Zwar hatte die 4. Strafkammer am 29.01.2026 entschieden (vgl. Pressemitteilung vom 30.01.2026 Nr. 06/26), dass die vom Amtsgericht Magdeburg im Mai 2025 angeordnete Durchsuchung von Räumen der CDU-Fraktion im Landtag rechtswidrig gewesen ist.

 

Dies bedeutet jedoch nicht, dass im Fall einer rechtsfehlerhaften Beweiserhebung die Verwertung der gewonnenen Beweise stets unzulässig wäre.
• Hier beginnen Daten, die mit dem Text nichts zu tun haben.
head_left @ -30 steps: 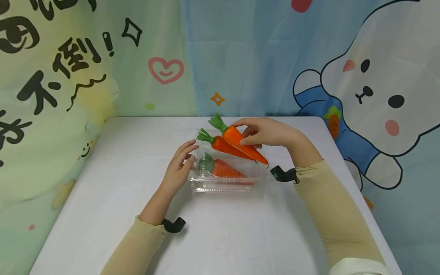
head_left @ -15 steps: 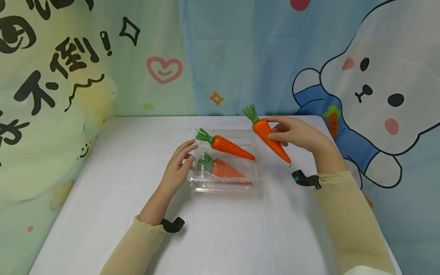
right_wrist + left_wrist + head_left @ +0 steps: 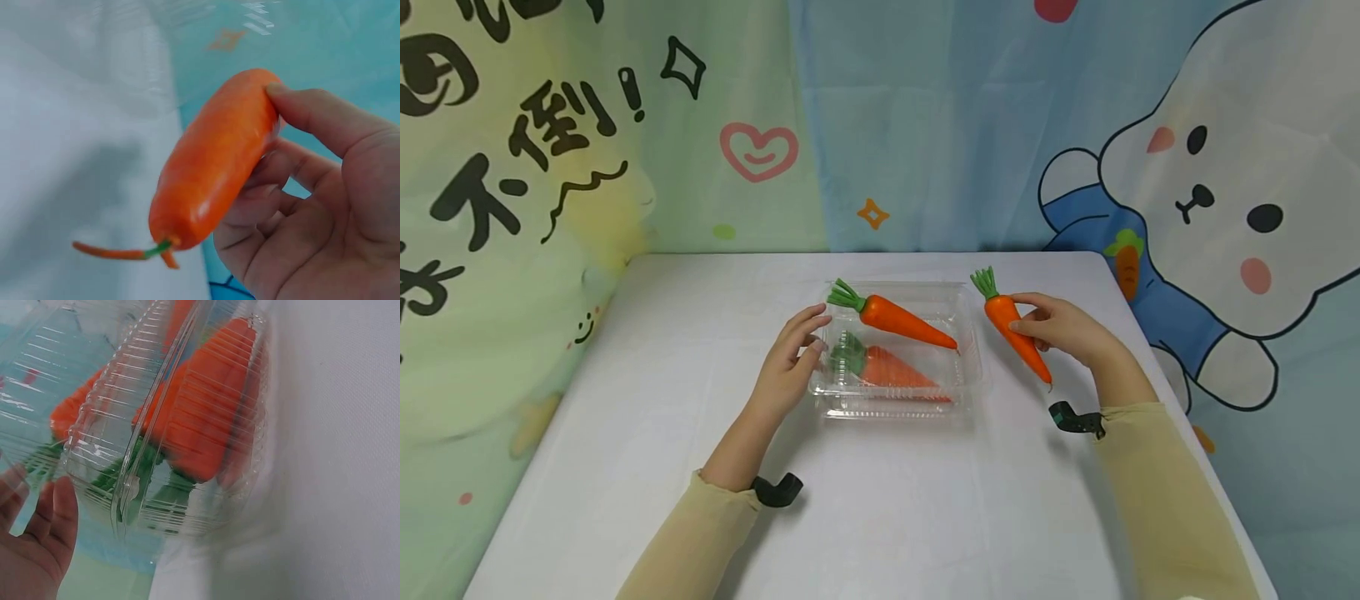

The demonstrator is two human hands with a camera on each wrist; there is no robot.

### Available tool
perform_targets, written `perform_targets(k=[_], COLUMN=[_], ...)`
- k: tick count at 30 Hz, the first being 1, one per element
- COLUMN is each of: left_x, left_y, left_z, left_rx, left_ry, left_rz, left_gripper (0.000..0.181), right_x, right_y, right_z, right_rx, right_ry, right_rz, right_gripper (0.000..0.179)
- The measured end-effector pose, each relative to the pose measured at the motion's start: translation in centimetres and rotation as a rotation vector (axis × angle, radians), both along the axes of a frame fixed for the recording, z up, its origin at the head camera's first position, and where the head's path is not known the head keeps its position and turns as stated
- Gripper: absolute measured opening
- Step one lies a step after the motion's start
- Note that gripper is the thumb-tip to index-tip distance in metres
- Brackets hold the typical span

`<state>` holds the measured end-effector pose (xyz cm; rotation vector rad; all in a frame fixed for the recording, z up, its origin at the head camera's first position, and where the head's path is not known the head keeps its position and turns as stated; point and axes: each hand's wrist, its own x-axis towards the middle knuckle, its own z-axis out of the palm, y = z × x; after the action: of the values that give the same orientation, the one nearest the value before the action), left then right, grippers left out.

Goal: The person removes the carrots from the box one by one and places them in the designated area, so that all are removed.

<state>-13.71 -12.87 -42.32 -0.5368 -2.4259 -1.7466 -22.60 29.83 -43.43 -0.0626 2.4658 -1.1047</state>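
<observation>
My right hand [image 3: 1060, 329] pinches an orange carrot [image 3: 1019, 337] with a green top, thumb on one side and fingers on the other. In the right wrist view the carrot [image 3: 212, 162] points its thin root tip toward the camera. To its left stands a clear plastic clamshell box [image 3: 891, 406]. One carrot [image 3: 906, 322] lies at the far part of the box, and another carrot [image 3: 895, 372] shows through the clear plastic in front. My left hand [image 3: 790, 358] is at the box's left side, fingers loosely bent, fingertips right at the plastic. The left wrist view shows these fingers [image 3: 62, 512] beside the lid.
A white-covered table [image 3: 887, 517] carries the box. Behind it hangs a printed cloth backdrop [image 3: 925, 125] with a cartoon bear and lettering. Black wrist cameras [image 3: 778, 491] sit on both wrists.
My right hand has carried its carrot from over the box to the right, then lowered it toward the table. The left hand and the box have stayed in place.
</observation>
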Motion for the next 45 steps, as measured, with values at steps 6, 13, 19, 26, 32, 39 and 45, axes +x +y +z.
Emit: perform_targets(k=[6,13,19,26,32,39,45], left_x=[-0.1,-0.2,-0.2,-0.1,-0.1,-0.8,-1.8], left_y=[0.0,0.0,0.0,0.0,0.0,-0.2,-0.6], left_z=[-0.2,-0.4,-0.5,-0.4,-0.3,-1.7,-3.7], left_rx=[0.004,0.007,0.009,-0.01,-0.016,-0.019,-0.002], left_ry=[0.002,0.011,0.003,-0.014,-0.017,-0.011,0.013], left_rz=[-0.005,-0.007,-0.007,-0.007,-0.005,0.003,0.022], left_gripper=[0.038,0.038,0.038,0.038,0.038,0.039,0.039], right_x=[0.0,0.1,0.0,0.1,0.4,0.7,0.7], right_y=[0.2,0.1,0.0,0.1,-0.1,-0.1,-0.2], right_z=[-2.7,-4.3,-5.3,-6.0,-6.1,-6.7,-6.9], right_rx=[0.014,0.028,0.063,0.073,0.059,0.039,0.036], right_ry=[-0.03,-0.07,-0.079,-0.101,-0.102,-0.084,-0.08], right_rz=[-0.013,-0.027,-0.028,-0.059,-0.071,-0.081,-0.091], right_gripper=[0.068,0.069,0.072,0.071,0.071,0.069,0.069])
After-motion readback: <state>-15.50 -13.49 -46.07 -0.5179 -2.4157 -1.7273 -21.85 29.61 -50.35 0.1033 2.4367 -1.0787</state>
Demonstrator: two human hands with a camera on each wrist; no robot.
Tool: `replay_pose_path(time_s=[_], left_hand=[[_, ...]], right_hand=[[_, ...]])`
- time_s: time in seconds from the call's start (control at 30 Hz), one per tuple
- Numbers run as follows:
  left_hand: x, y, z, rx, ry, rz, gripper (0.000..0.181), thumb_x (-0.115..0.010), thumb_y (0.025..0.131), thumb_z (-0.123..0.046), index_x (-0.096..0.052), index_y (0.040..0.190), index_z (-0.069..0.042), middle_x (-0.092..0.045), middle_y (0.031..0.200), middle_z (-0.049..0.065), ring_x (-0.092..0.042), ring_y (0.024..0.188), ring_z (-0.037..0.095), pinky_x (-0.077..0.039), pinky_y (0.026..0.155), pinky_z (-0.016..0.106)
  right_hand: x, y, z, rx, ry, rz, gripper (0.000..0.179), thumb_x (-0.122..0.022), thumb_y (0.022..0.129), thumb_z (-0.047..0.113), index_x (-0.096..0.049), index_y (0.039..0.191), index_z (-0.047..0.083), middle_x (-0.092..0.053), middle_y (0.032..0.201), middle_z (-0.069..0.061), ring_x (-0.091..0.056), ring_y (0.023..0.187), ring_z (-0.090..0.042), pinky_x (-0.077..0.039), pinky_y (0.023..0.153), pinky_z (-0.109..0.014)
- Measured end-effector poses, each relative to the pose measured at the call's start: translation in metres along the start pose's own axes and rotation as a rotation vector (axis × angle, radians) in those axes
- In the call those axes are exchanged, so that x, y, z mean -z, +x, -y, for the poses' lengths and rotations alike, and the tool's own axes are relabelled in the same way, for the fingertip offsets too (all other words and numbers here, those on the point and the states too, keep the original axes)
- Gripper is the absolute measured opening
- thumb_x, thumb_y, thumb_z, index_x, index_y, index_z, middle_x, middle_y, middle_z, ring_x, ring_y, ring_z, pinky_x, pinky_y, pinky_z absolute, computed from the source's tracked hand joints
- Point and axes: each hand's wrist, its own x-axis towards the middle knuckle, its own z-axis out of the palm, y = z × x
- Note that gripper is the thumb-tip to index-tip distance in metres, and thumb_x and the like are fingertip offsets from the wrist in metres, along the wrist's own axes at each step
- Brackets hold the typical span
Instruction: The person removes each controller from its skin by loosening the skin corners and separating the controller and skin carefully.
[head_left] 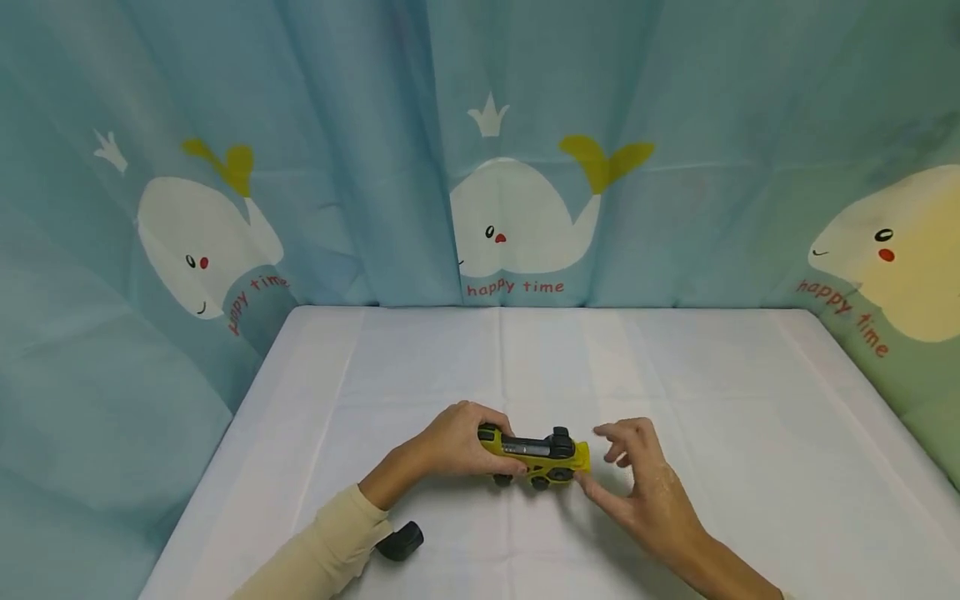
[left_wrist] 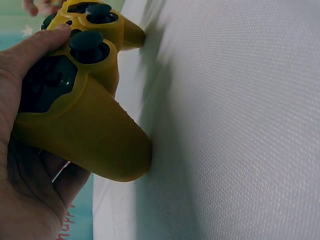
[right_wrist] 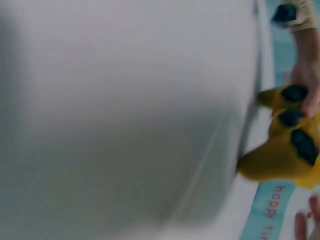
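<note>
A game controller (left_wrist: 95,130) in a yellow cover, with black thumbsticks (left_wrist: 87,45) and a black button panel, is tipped up on its edge at the middle of the table. My left hand (head_left: 465,442) grips its left end, the thumb (left_wrist: 42,47) lying across the front face. One yellow handle points down to the white cloth in the left wrist view. My right hand (head_left: 648,479) is at the controller's other end, fingers spread and holding nothing. Its thumb tip is right by the yellow edge. The right wrist view is blurred; right fingers (right_wrist: 301,226) show below the controller (right_wrist: 277,160).
A white cloth (head_left: 420,358) covers the table. Blue curtains (head_left: 375,167) with printed whales stand along its back and sides. A black wrist camera (head_left: 401,542) sits by the left sleeve (head_left: 330,533).
</note>
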Motion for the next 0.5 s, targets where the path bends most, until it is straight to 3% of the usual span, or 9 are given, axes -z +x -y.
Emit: replay_pose_path(time_s=[0.1, 0.17, 0.23, 0.33, 0.5], left_hand=[[0.0, -0.001, 0.001, 0.007, -0.007, -0.004, 0.026, -0.089, 0.076, -0.045, -0.074, 0.087, -0.027, -0.066, 0.083, -0.017, -0.062, 0.072, 0.005, -0.052, 0.06, 0.025], [-0.001, 0.0, 0.001, 0.012, -0.012, 0.005, 0.025, -0.089, 0.077, -0.045, -0.074, 0.087, -0.027, -0.066, 0.083, -0.017, -0.062, 0.072, 0.005, -0.052, 0.06, 0.025], [-0.002, 0.001, 0.0, 0.007, -0.015, 0.011, 0.025, -0.088, 0.077, -0.045, -0.074, 0.088, -0.027, -0.066, 0.084, -0.017, -0.062, 0.073, 0.005, -0.052, 0.061, 0.025], [-0.002, 0.002, -0.002, 0.001, -0.01, 0.014, 0.025, -0.088, 0.077, -0.046, -0.074, 0.088, -0.028, -0.067, 0.084, -0.017, -0.062, 0.074, 0.005, -0.052, 0.062, 0.026], [0.002, 0.002, -0.001, 0.013, -0.013, 0.008, 0.025, -0.088, 0.077, -0.046, -0.074, 0.088, -0.028, -0.067, 0.084, -0.017, -0.063, 0.076, 0.005, -0.053, 0.063, 0.026]], right_hand=[[-0.004, 0.005, -0.009, 0.217, -0.019, 0.013, 0.022, -0.077, 0.093, 0.03, -0.067, 0.105, 0.015, -0.051, 0.113, -0.005, -0.057, 0.092, -0.017, -0.052, 0.077, -0.034], [-0.006, 0.007, -0.013, 0.311, -0.034, 0.032, 0.025, -0.059, 0.103, 0.036, -0.067, 0.101, 0.012, -0.055, 0.111, -0.004, -0.058, 0.094, -0.019, -0.049, 0.082, -0.031], [-0.004, 0.009, -0.016, 0.338, -0.038, 0.028, 0.033, -0.049, 0.107, 0.037, -0.065, 0.102, 0.009, -0.058, 0.109, -0.002, -0.059, 0.094, -0.018, -0.047, 0.086, -0.026], [0.0, 0.014, -0.019, 0.377, -0.002, 0.037, 0.033, -0.048, 0.108, 0.036, -0.063, 0.103, 0.007, -0.06, 0.105, 0.002, -0.059, 0.091, -0.012, -0.047, 0.085, -0.018], [0.006, 0.027, -0.02, 0.482, -0.088, 0.056, 0.032, -0.042, 0.111, 0.029, -0.063, 0.099, 0.009, -0.059, 0.096, 0.006, -0.054, 0.08, -0.007, -0.046, 0.069, -0.021]])
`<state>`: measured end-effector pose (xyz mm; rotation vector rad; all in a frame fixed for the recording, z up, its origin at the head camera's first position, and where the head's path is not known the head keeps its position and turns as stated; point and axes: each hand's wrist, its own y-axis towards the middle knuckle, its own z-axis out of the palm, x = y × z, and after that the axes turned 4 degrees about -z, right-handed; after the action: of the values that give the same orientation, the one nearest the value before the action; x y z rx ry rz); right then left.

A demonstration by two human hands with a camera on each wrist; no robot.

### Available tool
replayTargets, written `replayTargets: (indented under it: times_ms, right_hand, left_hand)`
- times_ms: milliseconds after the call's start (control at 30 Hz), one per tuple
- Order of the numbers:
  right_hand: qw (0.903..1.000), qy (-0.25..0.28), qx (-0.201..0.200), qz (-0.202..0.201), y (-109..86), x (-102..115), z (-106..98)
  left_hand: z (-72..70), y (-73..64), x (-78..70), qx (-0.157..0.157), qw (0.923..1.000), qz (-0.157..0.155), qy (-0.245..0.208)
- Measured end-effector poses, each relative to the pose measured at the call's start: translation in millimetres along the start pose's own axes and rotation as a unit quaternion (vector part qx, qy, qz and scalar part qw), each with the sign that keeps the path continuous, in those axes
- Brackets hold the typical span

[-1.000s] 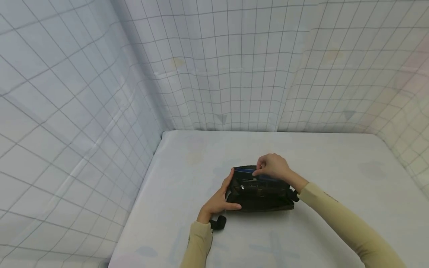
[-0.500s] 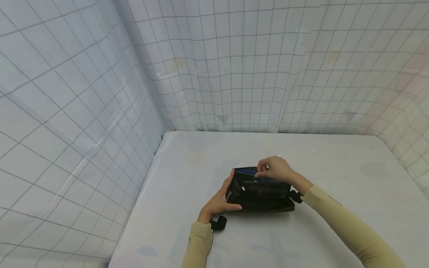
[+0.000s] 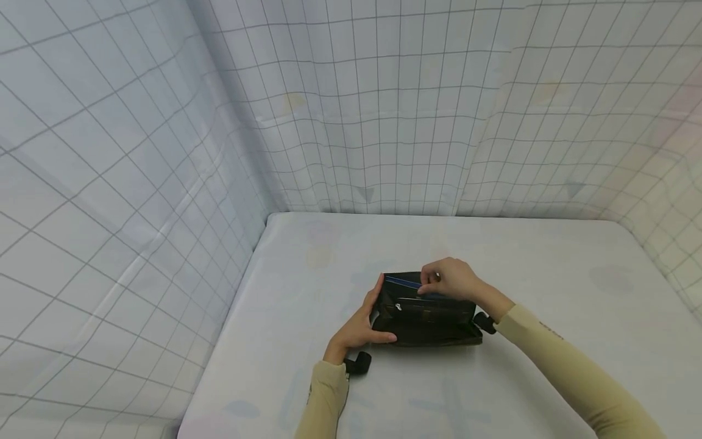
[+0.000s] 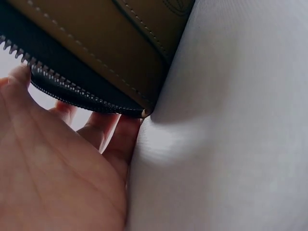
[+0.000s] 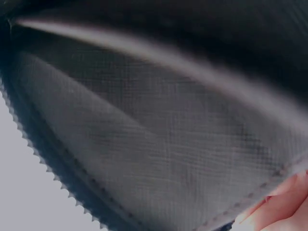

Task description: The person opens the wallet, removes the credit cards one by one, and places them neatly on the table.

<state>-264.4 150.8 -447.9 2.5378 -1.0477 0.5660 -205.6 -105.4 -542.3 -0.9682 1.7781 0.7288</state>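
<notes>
An unzipped, dark zip-around wallet (image 3: 433, 332) stands spread open on the white table, its pockets facing up. My left hand (image 3: 353, 329) grips its left end, thumb along the near edge and fingers at the far corner. In the left wrist view, the left fingers (image 4: 96, 127) touch the zip edge beside the wallet's tan, stitched outside (image 4: 96, 43). My right hand (image 3: 450, 279) is over the pockets, its thumb and curled fingers pinching at a blue-edged flat piece (image 3: 403, 281); their tips are partly hidden. The right wrist view shows the grey lining (image 5: 144, 134) and a few fingers (image 5: 284, 204).
A black wrist camera (image 3: 359, 364) sits below the left hand, another black one (image 3: 485, 323) at the wallet's right end. The white tabletop (image 3: 548, 274) spreads around the wallet. Grid-patterned white curtains (image 3: 378, 122) hang behind and at the sides.
The right hand has shifted slightly down and to the right at the pockets. The blue edge now slants more than a second ago. The left hand keeps its grip with hardly any movement.
</notes>
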Motion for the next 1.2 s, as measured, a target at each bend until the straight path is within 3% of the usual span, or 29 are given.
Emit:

Das Landgericht verweist insoweit auf die Rechtsprechung des Bundesverfassungsgerichts.  Die Abwägung der unterschiedlichen Interessen hat ergeben, dass trotz der rechtswidrigen Durchsuchungsanordnung die gewonnenen Beweismittel verwertet werden können (Früchte des verbotenen Baumes).

 

  1. 24 QS 27/26 Beschwerdeverfahren eines Beschuldigten

Die mit drei Berufsrichtern besetzte 4. Strafkammer des Landgerichts hat am 13.07.2026 entschieden, dass Beschwerde des Beschuldigten gegen die Beschlagnahmeanordnung des Amtsgerichts Magdeburg vom 09.04.2026 bereits unzulässig ist. Dies bedeutet, dass die Staatsanwaltschaft Magdeburg, die noch bei ihr befindlichen Beweismittel für das Strafverfahren gegen verschiedene Einzelpersonen weiter auswerten darf.

 

Der Beschuldigte ist nicht beschwerdebefugt. Der einzelne Abgeordnete hat keine Berechtigung eine Beschwerde einzulegen. Es wurden keine Wohnräume durchsucht, die dem besonderen Schutz des Artikels 13 des Grundgesetzes (Unverletzlichkeit der Wohnung) unterliegen. Durchsucht wurden nur sogenannte Geschäftsräume, bei denen es sich nicht einmal um die persönlichen Büros der sich beschwerenden Abgeordneten handelt. Werden derartige Geschäftsräume durchsucht, hat nur der Unternehmer - hier: die Fraktion - ein Beschwerderecht, wie das Bundesverfassungsgericht 2018 entschieden hat.

 

  1. Gegen die Beschlüsse des Landgerichts im Ermittlungsverfahren gibt es kein weiteres Rechtsmittel.

 

  1. Hintergrund

Die Staatsanwaltschaft Magdeburg führt gegen mehrere beschuldigte Personen ein Ermittlungsverfahren wegen des Verdachts der Untreue zum Nachteil der CDU-Fraktion im Landtag von Sachsen-Anhalt. Grund für die Ermittlungen ist eine Strafanzeige des Bundes der Steuerzahler Sachsen-Anhalt aus dem Oktober 2023. Im Zuge dieser Ermittlungen ergingen auf Antrag der Staatsanwaltschaft Magdeburg im Mai 2025 vom Ermittlungsrichter des Amtsgerichts Magdeburg ein Durchsuchungsbeschluss von Räumen im Landtag Sachsen-Anhalt. Die Durchsuchung erfolgte am 01.07.2025.

 

Gegen die Durchführung der Durchsuchung und die dabei erfolgte Sicherstellung und Beschlagnahme sind im Lauf des letzten Jahres mehrere Beschwerden beim Landgericht Magdeburg eingegangen über die das Landgericht zu entscheiden hatte (vgl. auch bereits Pressemitteilung vom 30.01.2026 Nr. 06/26).